Le traumatisme des victimes, qui vont de jeunes enfants à des adultes aujourd’hui, est indicible. Marie, une victime, a témoigné de la découverte de ce qu’il lui était arrivé. À 10 ans, elle avait été opérée à la polyclinique du Sacré-Cœur. Elle n’a appris la vérité qu’en 2019, après que la gendarmerie lui a montré les notes détaillées que l’accusé avait consignées sur elle. « C’est ce qu’il y a de pire », a-t-elle confié, soulignant l’horreur de prendre conscience, bien des années après, de l’ampleur des souffrances infligées.
Un procès gigantesque : 75 jours d’audience et des témoignages bouleversants
Avec 299 victimes et une multitude de parties civiles, le procès à venir est d’une dimension exceptionnelle. 75 jours d’audiences sont programmés, avec des dizaines de témoins et experts appelés à la barre. Des journées à huis clos seront consacrées à des moments particulièrement sensibles.
La logistique autour du procès est impressionnante : la ville de Vannes a dû aménager d’anciens locaux universitaires pour accueillir l’ensemble des parties, des avocats, des témoins, ainsi que le public et les médias. Cette organisation colossale, estimée entre 2,7 et 3,2 millions d’euros, est nécessaire pour une affaire de cette ampleur.

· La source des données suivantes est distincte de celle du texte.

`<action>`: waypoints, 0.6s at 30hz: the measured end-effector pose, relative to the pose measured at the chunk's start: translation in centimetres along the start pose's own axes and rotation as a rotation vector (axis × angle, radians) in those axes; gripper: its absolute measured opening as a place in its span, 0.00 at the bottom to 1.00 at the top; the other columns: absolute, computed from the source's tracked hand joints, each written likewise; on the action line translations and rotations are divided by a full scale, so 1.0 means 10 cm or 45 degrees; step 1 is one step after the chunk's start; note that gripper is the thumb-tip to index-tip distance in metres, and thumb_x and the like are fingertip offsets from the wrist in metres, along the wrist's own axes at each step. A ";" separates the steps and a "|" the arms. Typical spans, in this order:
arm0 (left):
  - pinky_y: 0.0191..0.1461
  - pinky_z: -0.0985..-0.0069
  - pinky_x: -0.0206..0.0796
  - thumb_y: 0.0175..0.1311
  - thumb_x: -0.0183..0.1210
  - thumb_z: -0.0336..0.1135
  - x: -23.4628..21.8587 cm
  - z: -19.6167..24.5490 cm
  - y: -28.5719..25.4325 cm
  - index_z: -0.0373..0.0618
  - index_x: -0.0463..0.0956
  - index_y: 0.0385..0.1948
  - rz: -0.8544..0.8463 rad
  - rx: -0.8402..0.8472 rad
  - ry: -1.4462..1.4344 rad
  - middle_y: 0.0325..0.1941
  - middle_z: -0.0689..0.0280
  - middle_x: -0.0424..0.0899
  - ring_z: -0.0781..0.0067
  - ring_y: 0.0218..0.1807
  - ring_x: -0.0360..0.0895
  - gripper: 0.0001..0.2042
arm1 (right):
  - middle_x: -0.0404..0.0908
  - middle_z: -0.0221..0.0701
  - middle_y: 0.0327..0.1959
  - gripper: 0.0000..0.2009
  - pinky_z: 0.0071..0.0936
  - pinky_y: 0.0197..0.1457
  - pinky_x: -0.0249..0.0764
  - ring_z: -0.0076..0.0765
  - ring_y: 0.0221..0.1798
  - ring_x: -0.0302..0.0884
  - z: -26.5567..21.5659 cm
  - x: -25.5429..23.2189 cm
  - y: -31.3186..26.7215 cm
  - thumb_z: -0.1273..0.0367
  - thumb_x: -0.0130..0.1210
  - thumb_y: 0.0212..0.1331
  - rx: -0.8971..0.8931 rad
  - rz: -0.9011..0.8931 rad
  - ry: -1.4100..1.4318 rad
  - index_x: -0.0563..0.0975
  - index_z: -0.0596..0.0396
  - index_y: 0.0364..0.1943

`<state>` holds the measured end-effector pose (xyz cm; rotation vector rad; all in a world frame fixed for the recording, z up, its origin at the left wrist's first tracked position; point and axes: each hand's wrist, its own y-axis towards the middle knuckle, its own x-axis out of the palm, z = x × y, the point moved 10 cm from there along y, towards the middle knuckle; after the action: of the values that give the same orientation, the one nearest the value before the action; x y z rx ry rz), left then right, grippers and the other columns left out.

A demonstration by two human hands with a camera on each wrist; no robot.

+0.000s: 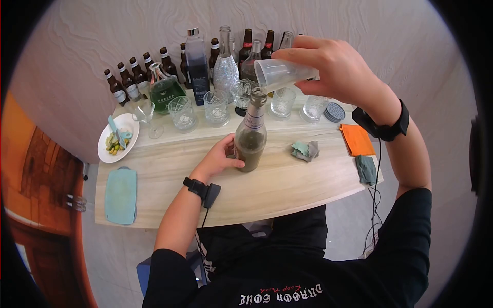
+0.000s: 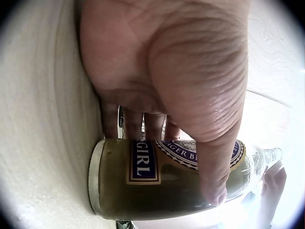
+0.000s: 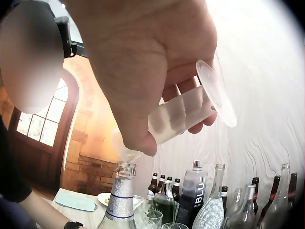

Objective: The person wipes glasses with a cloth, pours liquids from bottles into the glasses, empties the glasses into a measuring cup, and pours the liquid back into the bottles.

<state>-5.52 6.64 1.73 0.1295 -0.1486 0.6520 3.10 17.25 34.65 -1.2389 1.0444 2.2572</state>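
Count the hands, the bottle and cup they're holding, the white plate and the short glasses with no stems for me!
Hands: 2 (left hand, right hand)
Held bottle: 1
Held cup: 1
Plate: 1
Short glasses: 4
Total: 9

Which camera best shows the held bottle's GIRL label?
The left wrist view: up close, the lettering on the label is readable. The head view shows the bottle, but that label isn't visible; the right wrist view shows only the bottle's upper part.
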 end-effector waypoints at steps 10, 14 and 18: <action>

Les enjeux de ce procès vont bien au-delà des simples faits de viols et d’agressions. Il interroge l’ensemble du système judiciaire, les failles dans la prise en charge des alertes et la responsabilité des institutions, notamment hospitalières. Plusieurs associations, dont Face à l’inceste, ont porté plainte contre X pour « non-obstacle à la commission d’une infraction » et « mise en danger d’autrui », dénonçant l’absence de restrictions malgré la condamnation de 2005.
Un choc pour la société
Ce procès, qui débutera lundi 24 février, est un moment fort dans la lutte contre la pédocriminalité. La question reste ouverte : comment un homme ayant abusé de centaines de victimes pendant plus de 25 ans a-t-il pu continuer à exercer librement, malgré de nombreuses alertes ? Ce procès est l’occasion de revenir sur cette terrible affaire et d’envisager les solutions pour prévenir de tels drames à l’avenir.
Les témoins et victimes qui se présenteront à la barre dans les semaines à venir ne livreront pas seulement des témoignages poignants, mais aussi un récit qui interpellera et bouleversera la société dans son ensemble.